A disc of radius $$R$$ is rotating with an angular $$\omega_0$$ about a horizontal axis. It is placed on a horizontal table. The coefficient of kinetic friction is $$\mu_\kappa$$.
(a) What was the velocity of its centre of mass before being brought in contact with the table?
(b) What happens to the linear velocity of a point on its rim when placed in contact with the table?
(c) What happens to the linear speed of the centre of mass when disc is placed in contact with the table?
(d) Which force is responsible for the effects in (b) and (c)?

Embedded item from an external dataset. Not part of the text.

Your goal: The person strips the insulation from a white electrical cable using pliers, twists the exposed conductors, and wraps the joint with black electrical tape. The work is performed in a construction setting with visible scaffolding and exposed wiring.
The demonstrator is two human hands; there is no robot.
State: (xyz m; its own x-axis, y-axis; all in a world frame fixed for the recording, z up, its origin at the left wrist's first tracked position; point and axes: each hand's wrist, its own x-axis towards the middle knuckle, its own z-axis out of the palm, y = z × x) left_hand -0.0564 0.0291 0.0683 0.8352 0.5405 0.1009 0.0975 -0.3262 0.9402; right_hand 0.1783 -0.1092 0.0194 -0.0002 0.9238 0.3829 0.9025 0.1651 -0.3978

(e) What condition should be satisfied for rolling to begin?
(f) Calculate the time taken for the rolling to begin.
(a) Before being brought in contact with the table the disc was in pure rotational motion hence, $$v_{C M}=0,$$.

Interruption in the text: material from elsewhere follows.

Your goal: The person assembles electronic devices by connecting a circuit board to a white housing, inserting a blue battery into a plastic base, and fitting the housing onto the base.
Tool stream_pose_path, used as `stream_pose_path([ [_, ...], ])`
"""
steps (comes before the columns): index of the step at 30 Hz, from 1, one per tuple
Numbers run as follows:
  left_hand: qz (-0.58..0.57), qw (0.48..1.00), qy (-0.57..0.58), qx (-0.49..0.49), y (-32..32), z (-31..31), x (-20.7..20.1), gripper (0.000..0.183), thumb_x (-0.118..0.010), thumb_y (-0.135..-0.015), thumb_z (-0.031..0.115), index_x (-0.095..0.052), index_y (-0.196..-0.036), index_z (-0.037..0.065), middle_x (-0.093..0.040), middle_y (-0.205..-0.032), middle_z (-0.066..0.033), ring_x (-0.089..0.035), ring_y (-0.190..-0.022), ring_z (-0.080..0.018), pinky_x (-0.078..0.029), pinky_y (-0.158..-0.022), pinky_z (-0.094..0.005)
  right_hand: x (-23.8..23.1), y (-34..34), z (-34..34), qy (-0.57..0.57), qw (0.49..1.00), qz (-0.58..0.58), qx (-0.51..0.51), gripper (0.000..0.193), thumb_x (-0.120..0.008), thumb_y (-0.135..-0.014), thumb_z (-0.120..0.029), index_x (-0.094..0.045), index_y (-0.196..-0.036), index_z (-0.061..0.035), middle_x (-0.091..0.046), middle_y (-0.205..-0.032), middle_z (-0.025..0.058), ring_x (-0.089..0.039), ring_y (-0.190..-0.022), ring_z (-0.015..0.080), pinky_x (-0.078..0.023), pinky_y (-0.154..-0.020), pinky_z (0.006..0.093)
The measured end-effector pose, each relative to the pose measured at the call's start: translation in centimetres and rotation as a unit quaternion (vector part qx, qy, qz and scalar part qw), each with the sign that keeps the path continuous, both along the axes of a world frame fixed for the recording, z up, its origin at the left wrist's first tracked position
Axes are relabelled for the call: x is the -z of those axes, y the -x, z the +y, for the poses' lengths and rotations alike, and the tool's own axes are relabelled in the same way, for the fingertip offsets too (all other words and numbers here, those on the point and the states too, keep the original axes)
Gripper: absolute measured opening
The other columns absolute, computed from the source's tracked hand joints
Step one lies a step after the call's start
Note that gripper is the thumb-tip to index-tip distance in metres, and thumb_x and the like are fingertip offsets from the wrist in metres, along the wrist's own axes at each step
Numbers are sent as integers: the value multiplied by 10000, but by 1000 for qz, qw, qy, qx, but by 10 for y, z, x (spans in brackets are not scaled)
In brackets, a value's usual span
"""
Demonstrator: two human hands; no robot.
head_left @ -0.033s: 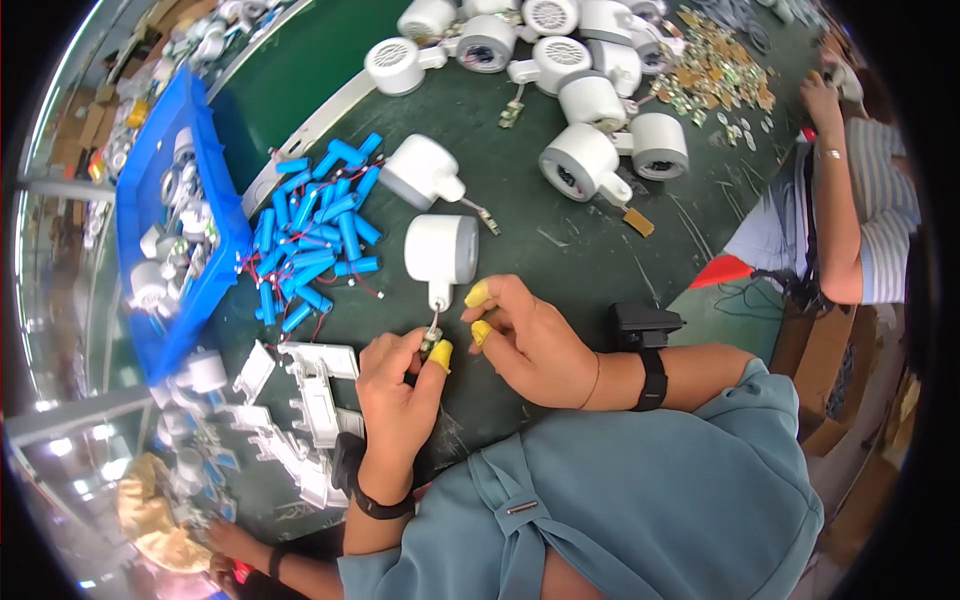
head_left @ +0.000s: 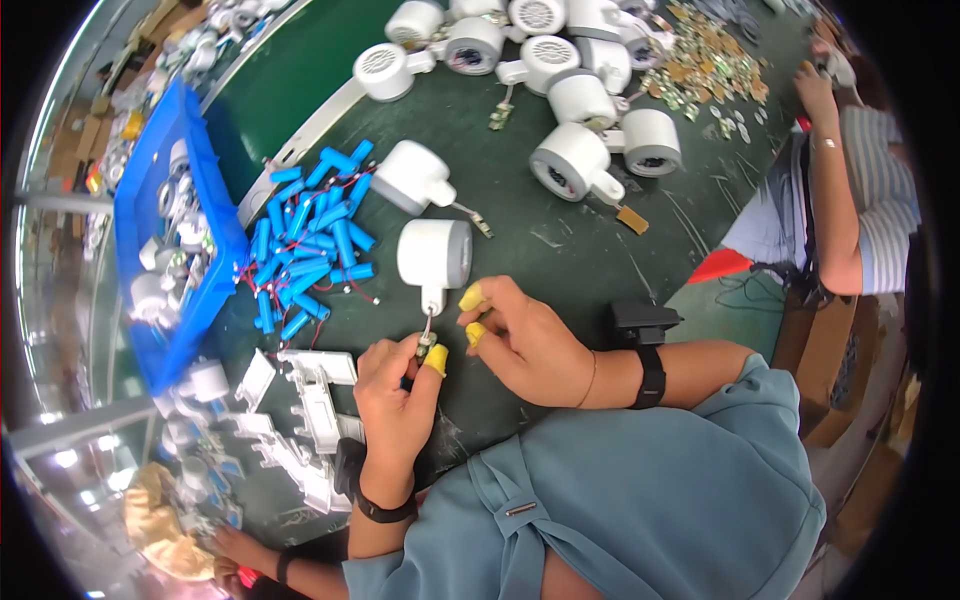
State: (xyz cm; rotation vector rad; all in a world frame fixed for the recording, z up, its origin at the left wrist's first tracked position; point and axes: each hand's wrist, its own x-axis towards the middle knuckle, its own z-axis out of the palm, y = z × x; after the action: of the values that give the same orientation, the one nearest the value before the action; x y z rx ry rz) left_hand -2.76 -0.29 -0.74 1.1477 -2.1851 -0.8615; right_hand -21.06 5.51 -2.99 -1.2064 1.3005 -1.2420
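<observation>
My left hand (head_left: 392, 390) pinches a small green circuit board (head_left: 427, 343) between thumb and index finger. A thin wire runs from it up to the stem of a white round housing (head_left: 428, 252) with a grey rim, lying on its side on the dark green table. Just right of the board, my right hand (head_left: 530, 345) hovers with thumb and index tips apart and nothing visible between them; its other fingers curl under. Yellow finger covers sit on the left thumb and on the right thumb and index. A second white housing (head_left: 412, 178) with a wired board lies beyond.
Blue cylindrical cells (head_left: 318, 240) with red wires are heaped at left, beside a blue bin (head_left: 215, 215). White plastic brackets (head_left: 318, 415) lie nearer. More housings (head_left: 570, 160) and a pile of small boards (head_left: 705, 65) fill the far side. Co-workers' arms (head_left: 835, 200) show right and lower left.
The view has shifted slightly, so the housings and far pile sit a little further left. Both hands keep nearly the same pose, the left still pinching the circuit board.
</observation>
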Motion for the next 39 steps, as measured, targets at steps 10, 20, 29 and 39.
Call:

(b) When the disc is placed in contact with the table due to friction velocity of a point on the rim decreases.
(c) When the rotating disc is placed in contact with the table due to friction centre of mass acquires some linear velocity.
(d) Friction is responsible for the effects in (b) and (c) .
(e) When rolling starts $$v_{C M}=\omega R$$.
where $$\omega$$ is angular speed of the disc when rolling just starts.
$$\begin{aligned} &\text { (f) Acceleration produced in centre of mass due to friction }\\ &a_{\mathrm{CM}}=\frac{F}{m}=\frac{\mu_k m g}{m}=\mu_k g . \end{aligned}$$
$$\begin{aligned} &\text { Angular retardation produced by the torque due to friction. }\\ &\alpha=\frac{\tau}{I}=\frac{\mu_{\mathrm{k}} m g R}{I} \quad\left[\because \tau=\left(\mu_k N\right) R=\mu_k m g R\right] \end{aligned}$$
$$\begin{array}{lll} \therefore & v_{\mathrm{CM}} & =u_{\mathrm{CM}}+a_{\mathrm{CM}} t \\ \\ \Rightarrow & v_{\mathrm{CM}} & =\mu_{\mathrm{k}} g t \\ \text { and } & \omega & =\omega_0+\alpha t \\ \Rightarrow & \omega & =\omega_0-\frac{\mu_k m g R}{I} t \end{array} \quad\left(\because u_{\mathrm{CM}}=0\right)$$
$$\begin{aligned} &\text { For rolling without slipping, } \frac{v_{\mathrm{CM}}}{R}=\omega\\ &\begin{aligned} \Rightarrow \quad \frac{v_{\mathrm{CM}}}{R} & =\omega_0-\frac{\mu_k m g R}{I} t \\ \frac{\mu_k g t}{R} & =\omega_0-\frac{\mu_k m g R}{I} t \\ t & =\frac{R \omega_0}{\mu_k g\left(1+\frac{m R^2}{l}\right)} \end{aligned} \end{aligned}$$
Two cylindrical hollow drums of radii $$R$$ and $$2 R$$, and of a common height $$h$$, are rotating with angular velocities $$\omega$$ (anti-clockwise) and $$\omega$$ (clockwise), respectively. Their axes, fixed are parallel and in a horizontal plane separated by $$3 R+\delta$$. They are now brought in contact $$(\delta \rightarrow 0)$$
(a) Show the frictional forces just after contact.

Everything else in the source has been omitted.